Problem statement ▸ Write out word for word each line from the top of the material through the line that has "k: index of". Pictures do not go in.

[Data provided — start]

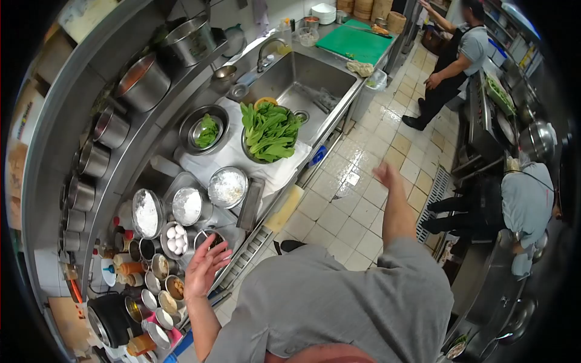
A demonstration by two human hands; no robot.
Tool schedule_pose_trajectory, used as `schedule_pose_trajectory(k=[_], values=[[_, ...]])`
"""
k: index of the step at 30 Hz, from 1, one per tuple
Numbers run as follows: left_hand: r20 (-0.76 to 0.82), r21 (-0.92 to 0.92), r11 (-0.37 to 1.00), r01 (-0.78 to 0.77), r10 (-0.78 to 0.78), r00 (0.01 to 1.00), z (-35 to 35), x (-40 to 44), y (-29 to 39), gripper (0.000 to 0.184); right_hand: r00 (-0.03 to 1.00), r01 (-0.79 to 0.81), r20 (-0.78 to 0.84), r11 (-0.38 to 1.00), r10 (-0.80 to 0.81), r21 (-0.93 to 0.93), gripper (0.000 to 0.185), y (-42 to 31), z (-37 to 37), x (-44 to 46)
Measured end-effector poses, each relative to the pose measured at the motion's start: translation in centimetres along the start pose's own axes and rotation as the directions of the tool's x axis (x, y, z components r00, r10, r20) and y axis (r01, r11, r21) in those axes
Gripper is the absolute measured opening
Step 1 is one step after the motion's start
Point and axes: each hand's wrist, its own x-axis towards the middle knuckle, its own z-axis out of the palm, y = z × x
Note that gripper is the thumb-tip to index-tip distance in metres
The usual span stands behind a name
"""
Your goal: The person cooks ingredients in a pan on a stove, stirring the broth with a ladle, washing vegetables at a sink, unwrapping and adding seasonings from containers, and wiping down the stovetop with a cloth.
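Note:
My left hand point(204, 266) is open, its fingers spread, above the edge of the counter. Below its fingertips is a small dark-filled container point(209, 238), partly hidden. Close by sits a metal bowl of white eggs point(177, 239). Bowls of white powder point(187, 205) stand just beyond. My right hand point(387, 174) hangs over the aisle, away from any object, with fingers loosely apart and nothing visible in it. Leafy greens point(270, 131) heap over a bowl beside the sink, and a smaller bowl holds more greens point(206, 132).
A steel sink point(321, 75) and green cutting board point(353, 42) lie farther along the counter. Pots point(143, 83) line the shelf; seasoning containers point(149, 298) crowd the lower left. Two co-workers point(463, 60) stand by the stoves across the tiled floor point(363, 193).

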Motion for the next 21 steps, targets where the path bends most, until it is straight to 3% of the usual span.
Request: schedule_pose_trajectory(k=[1,2,3,4,5,6,7,9,10,11,12,13,16,17,19,20,21], values=[[-0.02,-0.008,1.0,-0.024,0.024,1.0,-0.3,-1.3,-0.2,0.06,0.998,0.027,-0.051,0.997,-0.031,-0.066,0.055,-3.8,3.2,3.3],[-0.028,-0.035,0.998,-0.059,0.058,0.998,-0.7,-2.7,-0.5,0.061,0.973,0.115,-0.158,0.943,-0.171,-0.312,0.056,-6.5,9.0,0.3],[-0.043,-0.038,0.997,-0.064,0.063,0.997,-0.9,-4.1,-1.0,0.061,0.979,0.099,-0.104,0.849,-0.177,-0.519,0.057,-7.6,12.3,0.4],[-0.109,-0.045,0.994,-0.098,0.093,0.99,-1.2,-5.7,-1.5,0.061,0.983,0.098,-0.04,0.706,-0.177,-0.702,0.059,-8.1,15.0,0.6],[-0.188,-0.056,0.989,-0.133,0.121,0.975,-1.3,-7.5,-2.1,0.06,0.998,0.031,0.003,0.488,-0.059,-0.872,0.053,-7.0,16.4,1.2],[-0.268,-0.065,0.976,-0.207,0.183,0.946,-1.4,-9.3,-3.1,0.038,0.997,0.014,0.029,0.206,0.067,-0.978,0.048,-4.7,17.5,5.2],[-0.356,-0.082,0.963,-0.255,0.211,0.91,-1.7,-11.0,-4.5,0.038,0.972,0.172,0.178,0.054,0.155,-0.984,0.043,0.2,16.6,6.9],[-0.365,-0.143,0.861,-0.488,0.413,0.834,-2.9,-15.3,-7.9,0.014,0.798,0.316,0.351,0.155,0.49,-0.936,0.033,12.7,14.3,9.3],[-0.467,-0.167,0.851,-0.498,0.376,0.8,-2.7,-17.9,-9.2,0.012,0.554,0.008,0.308,0.365,0.773,-0.931,0.029,17.5,9.5,14.9],[-0.573,-0.204,0.829,-0.521,0.33,0.75,-2.6,-20.6,-10.6,0.015,0.621,0.398,0.247,-0.028,0.744,-0.917,0.029,21.9,12.7,6.0],[-0.61,-0.239,0.786,-0.57,0.335,0.718,-2.6,-23.5,-12.8,0.012,0.602,0.541,0.229,-0.18,0.765,-0.821,0.029,25.6,14.9,-0.2],[-0.714,-0.282,0.774,-0.567,0.225,0.663,-2.2,-26.3,-14.8,0.015,0.548,0.646,0.212,-0.25,0.809,-0.721,0.029,29.1,16.7,-4.7],[-0.799,-0.356,0.583,-0.73,0.214,0.561,-0.6,-35.0,-22.5,0.032,0.375,0.83,0.073,-0.3,0.924,-0.471,0.031,38.4,19.8,-16.8],[-0.883,-0.284,0.511,-0.812,0.191,0.429,1.2,-37.2,-25.9,0.032,0.323,0.873,0.02,-0.289,0.946,-0.393,0.031,41.3,20.3,-20.7],[-0.961,-0.275,0.544,-0.792,-0.15,0.231,2.5,-42.5,-31.6,0.032,0.251,0.931,-0.062,-0.258,0.966,-0.259,0.032,47.5,22.0,-29.8],[-0.972,-0.229,0.509,-0.83,-0.166,0.166,3.2,-45.4,-35.2,0.032,0.214,0.953,-0.098,-0.229,0.972,-0.198,0.033,50.8,22.4,-34.5],[-0.941,-0.175,0.445,-0.878,-0.338,0.016,4.0,-47.3,-39.7,0.031,0.18,0.97,-0.129,-0.198,0.975,-0.139,0.033,53.3,22.2,-38.7]])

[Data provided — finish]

Expected output ▸
A demonstration by two human hands; no robot.
Tool schedule_pose_trajectory, used as `schedule_pose_trajectory(k=[_], values=[[_, ...]])`
"""
k: index of the step at 30 Hz, from 1, one per tuple

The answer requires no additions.